二階には災害時の病院の本部や派遣されてきたDMATの受付がありました。病院内の各部署に指示を出しつつ、災害時優先電話や衛星電話を使って他の病院や行政と連絡をとり、状況確認や緊急搬送の要請を行っていました。

どの場所も慌ただしさと緊張感があり、身が引き締まる思いがしました。色んな所から聞こえてくる医療従事者同士の会話や、傷病者のうめき声、医療従事者に詰め寄る傷病者の家族の訴えは、まるで実際に被災した現場にいるようでした。黒エリアはその重々しさから、その場にいるだけでも辛く感じました。実際に被災するとさらに悲惨で、過酷な現場になることは間違いないでしょう。
今回の訓練を見学して、被災時は医療資源が限られていることを強く実感しました。現状では、赤タグや黄タグの傷病者に対して、病床数も資機材もスタッフ数も足りないでしょう。しかし、私達が防災教育の推進に努めることで、傷病者数を減らすことができるはずです。そうすればより多くの重傷の傷病者に医療資源が行き渡り、現状では処置する余裕のなかった人にも医療が提供され、厳しい現状を少しでも改善できるのではないでしょうか。防災教育は教育を受けた本人が助かることによって、傷病者の命も助けることができるのです。
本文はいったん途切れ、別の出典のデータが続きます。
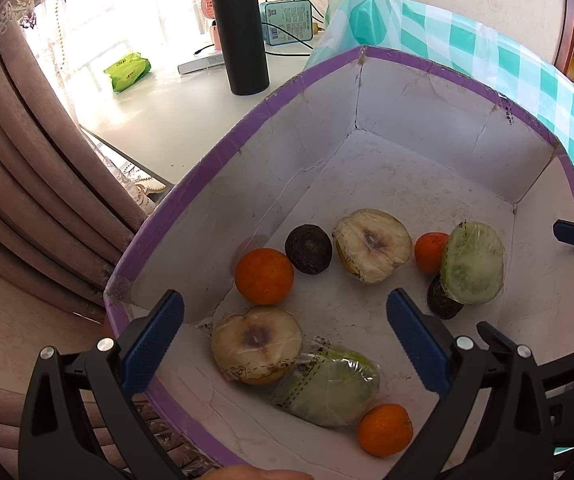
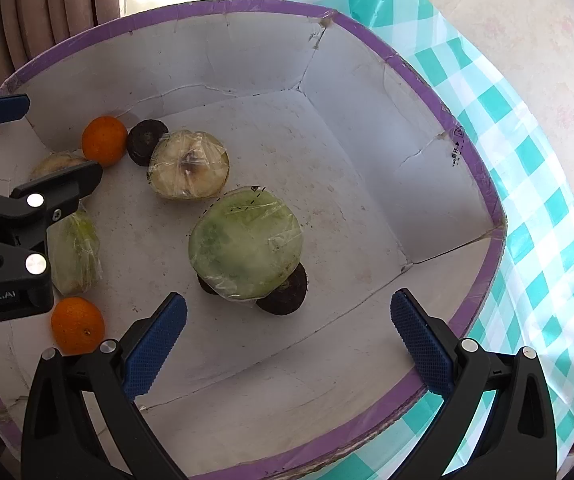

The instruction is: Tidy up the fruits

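Note:
A white cardboard box with a purple rim (image 1: 223,148) (image 2: 463,136) holds the fruit. In the left wrist view I see an orange (image 1: 263,276), a dark round fruit (image 1: 308,249), two wrapped cut apple halves (image 1: 373,246) (image 1: 255,344), two wrapped green fruit halves (image 1: 329,386) (image 1: 473,262) and more oranges (image 1: 385,429) (image 1: 429,252). My left gripper (image 1: 285,346) is open above the near apple half. My right gripper (image 2: 287,344) is open above the box floor, just short of the green half (image 2: 245,242) resting on a dark fruit (image 2: 285,292).
A black thermos (image 1: 241,28), a green packet (image 1: 127,70), a teal box with cables (image 1: 287,22) and a white slab stand on the white table behind the box. A teal checked cloth (image 2: 543,216) lies under the box at the right. Curtains (image 1: 19,160) hang at the left.

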### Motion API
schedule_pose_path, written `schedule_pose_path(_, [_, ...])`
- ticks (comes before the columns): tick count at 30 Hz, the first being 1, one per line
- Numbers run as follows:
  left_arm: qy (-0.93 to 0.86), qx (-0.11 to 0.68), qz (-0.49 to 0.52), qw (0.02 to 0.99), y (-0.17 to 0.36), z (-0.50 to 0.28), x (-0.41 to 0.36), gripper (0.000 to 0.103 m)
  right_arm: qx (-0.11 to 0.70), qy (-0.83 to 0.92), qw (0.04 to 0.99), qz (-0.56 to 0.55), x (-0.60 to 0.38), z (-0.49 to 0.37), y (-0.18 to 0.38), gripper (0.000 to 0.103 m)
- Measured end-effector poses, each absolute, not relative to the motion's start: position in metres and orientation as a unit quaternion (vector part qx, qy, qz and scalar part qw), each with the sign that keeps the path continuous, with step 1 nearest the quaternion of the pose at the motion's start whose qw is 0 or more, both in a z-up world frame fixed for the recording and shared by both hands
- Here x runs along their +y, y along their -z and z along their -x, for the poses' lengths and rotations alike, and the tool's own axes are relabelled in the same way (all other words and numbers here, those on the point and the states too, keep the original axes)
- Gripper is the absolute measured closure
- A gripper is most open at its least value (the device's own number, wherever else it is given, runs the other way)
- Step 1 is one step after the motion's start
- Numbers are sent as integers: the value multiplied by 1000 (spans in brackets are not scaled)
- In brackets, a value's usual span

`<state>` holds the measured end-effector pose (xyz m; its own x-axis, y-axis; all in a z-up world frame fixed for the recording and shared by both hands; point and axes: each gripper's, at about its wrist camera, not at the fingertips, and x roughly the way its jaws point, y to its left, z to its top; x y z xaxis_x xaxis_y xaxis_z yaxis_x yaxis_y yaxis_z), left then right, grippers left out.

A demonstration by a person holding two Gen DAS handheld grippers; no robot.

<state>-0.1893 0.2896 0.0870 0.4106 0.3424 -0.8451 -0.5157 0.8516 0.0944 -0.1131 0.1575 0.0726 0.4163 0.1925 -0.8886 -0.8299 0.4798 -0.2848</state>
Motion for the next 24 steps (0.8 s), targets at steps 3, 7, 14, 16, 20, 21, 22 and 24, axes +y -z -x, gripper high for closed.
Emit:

今回の見学は被災した時に厳しい現実を目の当たりにしたともに、私達の研究や重要さの再確認、そして身を引き締める良い機会ともなりました。



This report highlights the importance of realistic disaster medical training and demonstrates the value of firsthand observation in Retro Bowl learning emergency response preparedness.